What you will do:
Extract all of the entries and give them again, word for word.

Data listing:

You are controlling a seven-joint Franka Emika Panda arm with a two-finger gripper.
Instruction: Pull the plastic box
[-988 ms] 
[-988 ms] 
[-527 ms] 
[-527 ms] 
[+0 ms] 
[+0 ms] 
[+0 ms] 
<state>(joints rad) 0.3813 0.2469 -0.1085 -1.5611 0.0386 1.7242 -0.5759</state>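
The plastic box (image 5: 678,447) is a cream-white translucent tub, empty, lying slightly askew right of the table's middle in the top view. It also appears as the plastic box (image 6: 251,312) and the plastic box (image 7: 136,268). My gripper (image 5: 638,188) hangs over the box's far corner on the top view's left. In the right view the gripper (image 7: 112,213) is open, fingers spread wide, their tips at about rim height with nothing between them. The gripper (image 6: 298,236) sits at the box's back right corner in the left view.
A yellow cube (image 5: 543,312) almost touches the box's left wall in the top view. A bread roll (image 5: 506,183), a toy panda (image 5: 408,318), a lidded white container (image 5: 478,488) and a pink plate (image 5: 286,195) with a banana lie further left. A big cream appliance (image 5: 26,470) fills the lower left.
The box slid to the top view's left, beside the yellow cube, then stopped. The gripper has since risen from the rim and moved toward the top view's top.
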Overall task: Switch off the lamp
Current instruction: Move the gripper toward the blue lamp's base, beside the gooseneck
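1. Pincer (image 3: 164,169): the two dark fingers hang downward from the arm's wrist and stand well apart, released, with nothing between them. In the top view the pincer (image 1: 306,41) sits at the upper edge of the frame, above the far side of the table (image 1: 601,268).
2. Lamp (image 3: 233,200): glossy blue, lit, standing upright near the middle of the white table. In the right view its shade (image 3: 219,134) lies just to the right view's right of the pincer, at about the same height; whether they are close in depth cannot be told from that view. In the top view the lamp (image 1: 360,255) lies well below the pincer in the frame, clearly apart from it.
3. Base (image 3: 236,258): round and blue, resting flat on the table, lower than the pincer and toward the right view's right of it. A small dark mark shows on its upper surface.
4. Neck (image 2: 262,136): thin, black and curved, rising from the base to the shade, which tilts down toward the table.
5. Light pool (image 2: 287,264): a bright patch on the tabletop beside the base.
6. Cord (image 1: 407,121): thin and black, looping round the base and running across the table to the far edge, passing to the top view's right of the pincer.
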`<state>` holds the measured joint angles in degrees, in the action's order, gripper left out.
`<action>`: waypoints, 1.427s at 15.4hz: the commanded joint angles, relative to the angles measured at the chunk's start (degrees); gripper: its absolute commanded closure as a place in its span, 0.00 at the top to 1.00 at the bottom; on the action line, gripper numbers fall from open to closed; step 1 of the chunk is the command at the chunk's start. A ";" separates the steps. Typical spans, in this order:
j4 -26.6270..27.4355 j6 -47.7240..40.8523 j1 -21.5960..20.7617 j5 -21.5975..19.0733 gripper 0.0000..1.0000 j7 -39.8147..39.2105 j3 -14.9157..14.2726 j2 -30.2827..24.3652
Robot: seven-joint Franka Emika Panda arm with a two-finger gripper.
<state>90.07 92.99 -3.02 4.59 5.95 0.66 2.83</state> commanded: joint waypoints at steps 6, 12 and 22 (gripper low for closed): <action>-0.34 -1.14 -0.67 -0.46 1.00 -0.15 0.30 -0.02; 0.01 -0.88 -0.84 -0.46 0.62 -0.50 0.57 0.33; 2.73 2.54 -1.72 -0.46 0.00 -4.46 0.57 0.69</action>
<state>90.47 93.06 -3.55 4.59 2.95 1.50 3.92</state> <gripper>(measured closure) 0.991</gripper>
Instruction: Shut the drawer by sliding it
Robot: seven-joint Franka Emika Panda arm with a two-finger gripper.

Solution:
You are controlling a seven-joint Franka Emika Panda arm with a two-finger gripper.
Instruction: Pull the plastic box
[-988 ms] 
[-988 ms] 
[-527 ms] 
[-527 ms] 
[+0 ms] 
[+0 ms] 
[+0 ms] 
<state>(joints rad) 0.3813 0.2469 -0.1085 -1.5611 0.0386 1.7242 -0.5759</state>
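The plastic box (image 5: 678,447) is a cream-white translucent tub, empty, lying slightly askew right of the table's middle in the top view. It also appears as the plastic box (image 6: 251,312) and the plastic box (image 7: 136,268). My gripper (image 5: 638,188) hangs over the box's far corner on the top view's left. In the right view the gripper (image 7: 112,213) is open, fingers spread wide, their tips at about rim height with nothing between them. The gripper (image 6: 298,236) sits at the box's back right corner in the left view.
A yellow cube (image 5: 543,312) almost touches the box's left wall in the top view. A bread roll (image 5: 506,183), a toy panda (image 5: 408,318), a lidded white container (image 5: 478,488) and a pink plate (image 5: 286,195) with a banana lie further left. A big cream appliance (image 5: 26,470) fills the lower left.
The box slid to the top view's left, beside the yellow cube, then stopped. The gripper has since risen from the rim and moved toward the top view's top.
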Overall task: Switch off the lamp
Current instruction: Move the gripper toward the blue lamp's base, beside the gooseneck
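1. Pincer (image 3: 164,169): the two dark fingers hang downward from the arm's wrist and stand well apart, released, with nothing between them. In the top view the pincer (image 1: 306,41) sits at the upper edge of the frame, above the far side of the table (image 1: 601,268).
2. Lamp (image 3: 233,200): glossy blue, lit, standing upright near the middle of the white table. In the right view its shade (image 3: 219,134) lies just to the right view's right of the pincer, at about the same height; whether they are close in depth cannot be told from that view. In the top view the lamp (image 1: 360,255) lies well below the pincer in the frame, clearly apart from it.
3. Base (image 3: 236,258): round and blue, resting flat on the table, lower than the pincer and toward the right view's right of it. A small dark mark shows on its upper surface.
4. Neck (image 2: 262,136): thin, black and curved, rising from the base to the shade, which tilts down toward the table.
5. Light pool (image 2: 287,264): a bright patch on the tabletop beside the base.
6. Cord (image 1: 407,121): thin and black, looping round the base and running across the table to the far edge, passing to the top view's right of the pincer.
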`<state>` holds the measured joint angles in degrees, in the action's order, gripper left out.
`<action>`: waypoints, 1.427s at 15.4hz: the commanded joint angles, relative to the angles measured at the chunk's start (degrees); gripper: its absolute commanded closure as a place in its span, 0.00 at the top to 1.00 at the bottom; on the action line, gripper numbers fall from open to closed; step 1 of the chunk is the command at the chunk's start. A ";" separates the steps. Typical spans, in this order:
j4 -26.6270..27.4355 j6 -47.7240..40.8523 j1 -21.5960..20.7617 j5 -21.5975..19.0733 gripper 0.0000..1.0000 j7 -39.8147..39.2105 j3 -14.9157..14.2726 j2 -30.2827..24.3652
Robot: seven-joint Franka Emika Panda arm with a two-finger gripper.
<state>90.07 92.99 -3.02 4.59 5.95 0.66 2.83</state> commanded: joint waypoints at steps 6, 12 and 22 (gripper low for closed): <action>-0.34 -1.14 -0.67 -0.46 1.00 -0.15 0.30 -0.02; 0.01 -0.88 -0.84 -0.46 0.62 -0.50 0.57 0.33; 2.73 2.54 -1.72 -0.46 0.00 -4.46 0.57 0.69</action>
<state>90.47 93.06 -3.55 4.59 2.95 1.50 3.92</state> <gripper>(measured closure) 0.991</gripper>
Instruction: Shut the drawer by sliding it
Robot: seven-joint Franka Emika Panda arm with a two-finger gripper.

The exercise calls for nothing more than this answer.